As equipas de resgate escavam desde segunda-feira com escavadoras e explosivos nos escombros do depósito destruído na aldeia de Kaungtup. Mais de uma dúzia de organizações de resgate e ajuda estão envolvidas na recuperação para retirar os corpos dos escombros. A explosão ocorreu no domingo por volta do meio-dia no nordeste de Myanmar, imediatamente na fronteira com a China.
O acampamento destruído pertencia ao Exército de Libertação Ta'ang (TNLA), um grupo rebelde armado que opera na região. De acordo com as investigações iniciais, a detonação foi um acidente – o explosivo era destinado a atividades de mineração e era armazenado pelo grupo. A causa exata da explosão ainda está a ser investigada.
O número de mortes aumentou desde os primeiros relatos.

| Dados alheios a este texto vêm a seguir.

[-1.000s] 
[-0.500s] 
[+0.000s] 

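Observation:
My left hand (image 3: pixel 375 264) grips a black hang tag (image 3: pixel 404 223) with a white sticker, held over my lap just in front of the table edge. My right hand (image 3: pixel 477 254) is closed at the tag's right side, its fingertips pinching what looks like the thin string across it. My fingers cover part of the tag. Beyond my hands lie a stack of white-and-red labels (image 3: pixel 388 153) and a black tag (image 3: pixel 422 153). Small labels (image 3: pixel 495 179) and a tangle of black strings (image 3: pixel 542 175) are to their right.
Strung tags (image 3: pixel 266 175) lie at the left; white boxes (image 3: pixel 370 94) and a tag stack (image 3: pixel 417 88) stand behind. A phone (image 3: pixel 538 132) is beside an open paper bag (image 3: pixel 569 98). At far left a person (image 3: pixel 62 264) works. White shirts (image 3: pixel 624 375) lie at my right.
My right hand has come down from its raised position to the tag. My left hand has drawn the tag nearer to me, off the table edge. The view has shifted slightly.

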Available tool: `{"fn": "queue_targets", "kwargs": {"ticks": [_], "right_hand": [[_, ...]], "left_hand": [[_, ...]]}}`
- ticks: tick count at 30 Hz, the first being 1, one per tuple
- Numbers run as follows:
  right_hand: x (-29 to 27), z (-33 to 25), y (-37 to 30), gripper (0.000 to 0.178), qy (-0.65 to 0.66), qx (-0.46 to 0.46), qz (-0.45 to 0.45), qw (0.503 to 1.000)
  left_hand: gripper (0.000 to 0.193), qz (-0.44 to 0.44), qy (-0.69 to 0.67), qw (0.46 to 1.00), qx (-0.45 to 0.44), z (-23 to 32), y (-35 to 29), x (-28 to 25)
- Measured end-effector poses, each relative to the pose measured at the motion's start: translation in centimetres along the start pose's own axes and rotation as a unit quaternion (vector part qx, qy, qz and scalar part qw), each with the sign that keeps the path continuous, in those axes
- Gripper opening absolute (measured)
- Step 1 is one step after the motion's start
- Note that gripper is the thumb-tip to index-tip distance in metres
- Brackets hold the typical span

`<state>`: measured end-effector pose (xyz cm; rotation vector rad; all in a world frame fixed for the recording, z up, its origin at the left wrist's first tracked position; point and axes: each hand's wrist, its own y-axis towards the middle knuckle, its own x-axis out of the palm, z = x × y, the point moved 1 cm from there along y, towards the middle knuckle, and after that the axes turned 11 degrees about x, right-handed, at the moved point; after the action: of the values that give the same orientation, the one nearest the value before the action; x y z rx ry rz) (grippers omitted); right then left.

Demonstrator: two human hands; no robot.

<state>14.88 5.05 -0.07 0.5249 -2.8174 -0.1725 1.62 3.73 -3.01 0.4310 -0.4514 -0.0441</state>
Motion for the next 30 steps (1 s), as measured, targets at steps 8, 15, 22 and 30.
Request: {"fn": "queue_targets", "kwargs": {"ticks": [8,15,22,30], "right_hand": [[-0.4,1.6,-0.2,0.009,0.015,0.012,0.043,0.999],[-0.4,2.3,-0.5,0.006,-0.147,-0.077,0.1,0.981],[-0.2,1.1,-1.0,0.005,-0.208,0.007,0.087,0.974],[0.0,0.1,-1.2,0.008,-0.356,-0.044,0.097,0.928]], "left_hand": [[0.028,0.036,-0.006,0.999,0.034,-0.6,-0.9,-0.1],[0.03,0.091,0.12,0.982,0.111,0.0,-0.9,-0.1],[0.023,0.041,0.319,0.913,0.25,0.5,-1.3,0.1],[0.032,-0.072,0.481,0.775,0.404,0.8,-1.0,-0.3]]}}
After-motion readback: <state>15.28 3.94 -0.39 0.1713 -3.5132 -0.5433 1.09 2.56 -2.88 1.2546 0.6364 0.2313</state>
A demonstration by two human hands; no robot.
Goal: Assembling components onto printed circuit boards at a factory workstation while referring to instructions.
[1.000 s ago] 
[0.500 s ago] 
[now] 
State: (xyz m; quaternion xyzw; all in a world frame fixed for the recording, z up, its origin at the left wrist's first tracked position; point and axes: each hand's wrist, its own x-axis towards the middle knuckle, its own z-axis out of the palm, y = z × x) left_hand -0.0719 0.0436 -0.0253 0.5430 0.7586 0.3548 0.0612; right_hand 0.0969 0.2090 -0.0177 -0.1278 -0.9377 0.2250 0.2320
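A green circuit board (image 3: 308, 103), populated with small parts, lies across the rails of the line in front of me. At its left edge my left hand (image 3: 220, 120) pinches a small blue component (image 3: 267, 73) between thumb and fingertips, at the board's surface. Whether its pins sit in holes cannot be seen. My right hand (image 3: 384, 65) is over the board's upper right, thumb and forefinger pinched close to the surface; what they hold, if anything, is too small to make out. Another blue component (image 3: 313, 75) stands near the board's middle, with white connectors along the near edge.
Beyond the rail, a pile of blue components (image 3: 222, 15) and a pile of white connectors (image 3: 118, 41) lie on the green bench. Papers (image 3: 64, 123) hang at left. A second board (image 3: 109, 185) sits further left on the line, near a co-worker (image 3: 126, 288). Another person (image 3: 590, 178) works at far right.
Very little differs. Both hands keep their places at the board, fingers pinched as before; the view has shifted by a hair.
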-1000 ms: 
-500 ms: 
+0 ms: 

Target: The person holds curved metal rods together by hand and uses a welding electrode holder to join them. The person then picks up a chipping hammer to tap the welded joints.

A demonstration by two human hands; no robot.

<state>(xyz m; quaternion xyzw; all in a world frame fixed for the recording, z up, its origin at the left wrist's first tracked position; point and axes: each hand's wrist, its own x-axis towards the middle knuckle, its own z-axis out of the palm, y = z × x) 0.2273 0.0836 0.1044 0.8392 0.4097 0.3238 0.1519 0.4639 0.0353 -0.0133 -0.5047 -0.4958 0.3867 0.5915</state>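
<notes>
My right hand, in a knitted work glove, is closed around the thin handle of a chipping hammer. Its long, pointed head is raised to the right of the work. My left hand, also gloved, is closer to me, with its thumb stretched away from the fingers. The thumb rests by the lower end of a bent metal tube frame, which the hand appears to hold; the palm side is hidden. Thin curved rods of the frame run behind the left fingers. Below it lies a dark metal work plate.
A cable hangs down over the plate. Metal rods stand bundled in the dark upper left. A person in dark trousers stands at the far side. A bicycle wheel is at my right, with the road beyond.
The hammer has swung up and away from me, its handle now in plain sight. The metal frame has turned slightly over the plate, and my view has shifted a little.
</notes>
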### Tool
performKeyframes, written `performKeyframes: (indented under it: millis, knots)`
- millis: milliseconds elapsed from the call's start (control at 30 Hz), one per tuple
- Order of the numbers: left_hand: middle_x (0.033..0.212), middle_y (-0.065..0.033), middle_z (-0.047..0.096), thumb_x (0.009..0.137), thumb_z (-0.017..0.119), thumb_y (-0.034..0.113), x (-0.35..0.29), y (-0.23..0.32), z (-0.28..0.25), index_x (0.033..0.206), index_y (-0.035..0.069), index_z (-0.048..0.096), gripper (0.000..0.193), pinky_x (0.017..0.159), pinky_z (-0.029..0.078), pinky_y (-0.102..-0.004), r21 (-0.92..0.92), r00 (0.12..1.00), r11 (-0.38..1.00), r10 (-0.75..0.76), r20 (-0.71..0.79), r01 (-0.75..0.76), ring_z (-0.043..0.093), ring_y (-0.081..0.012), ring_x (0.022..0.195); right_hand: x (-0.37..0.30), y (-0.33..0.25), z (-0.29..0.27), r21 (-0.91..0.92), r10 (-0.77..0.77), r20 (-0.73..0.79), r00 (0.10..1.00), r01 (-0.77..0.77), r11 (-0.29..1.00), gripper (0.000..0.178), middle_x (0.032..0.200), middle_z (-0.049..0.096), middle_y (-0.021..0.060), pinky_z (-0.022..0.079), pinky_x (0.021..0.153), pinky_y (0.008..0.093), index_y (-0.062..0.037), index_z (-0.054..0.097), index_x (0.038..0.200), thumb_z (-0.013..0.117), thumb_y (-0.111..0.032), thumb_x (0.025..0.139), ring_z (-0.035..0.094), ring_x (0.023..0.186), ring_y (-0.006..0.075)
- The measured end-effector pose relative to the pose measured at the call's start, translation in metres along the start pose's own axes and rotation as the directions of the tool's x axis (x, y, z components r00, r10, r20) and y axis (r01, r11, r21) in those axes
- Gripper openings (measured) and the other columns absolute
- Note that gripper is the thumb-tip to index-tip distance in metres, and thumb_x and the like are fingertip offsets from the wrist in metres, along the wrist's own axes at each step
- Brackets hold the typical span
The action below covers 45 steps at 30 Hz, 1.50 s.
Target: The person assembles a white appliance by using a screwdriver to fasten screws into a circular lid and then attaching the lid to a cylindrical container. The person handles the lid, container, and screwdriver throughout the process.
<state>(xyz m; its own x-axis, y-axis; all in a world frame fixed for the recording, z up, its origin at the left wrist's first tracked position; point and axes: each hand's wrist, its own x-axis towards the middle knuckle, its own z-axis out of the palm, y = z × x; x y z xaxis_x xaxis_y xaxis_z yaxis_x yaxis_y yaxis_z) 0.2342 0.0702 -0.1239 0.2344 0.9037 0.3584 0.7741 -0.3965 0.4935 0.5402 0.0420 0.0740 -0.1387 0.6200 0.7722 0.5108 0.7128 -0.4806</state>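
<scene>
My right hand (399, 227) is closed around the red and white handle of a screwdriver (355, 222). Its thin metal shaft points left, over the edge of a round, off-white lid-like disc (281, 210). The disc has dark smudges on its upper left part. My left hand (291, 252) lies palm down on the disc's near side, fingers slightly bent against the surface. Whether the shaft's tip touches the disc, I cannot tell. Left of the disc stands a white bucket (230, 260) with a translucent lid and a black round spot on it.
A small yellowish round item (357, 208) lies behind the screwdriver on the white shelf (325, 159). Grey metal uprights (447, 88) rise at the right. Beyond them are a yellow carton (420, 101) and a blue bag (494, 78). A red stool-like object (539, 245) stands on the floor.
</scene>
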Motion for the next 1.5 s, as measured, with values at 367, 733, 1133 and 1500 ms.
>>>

Na segunda-feira, as autoridades locais confirmaram pelo menos 38 mortos, enquanto agências de notícias italianas relatam entretanto 55 vítimas. Muitas outras pessoas estão desaparecidas; o balanço final poderá ser ainda mais elevado.
A região na fronteira norte de Myanmar é marcada por conflitos armados entre grupos rebeldes e a junta militar. A mineração e o armazenamento de explosivos são frequentes nestas áreas, o que aumenta os riscos de acidentes. A explosão sublinha as condições perigosas em que grupos armados operam nesta zona.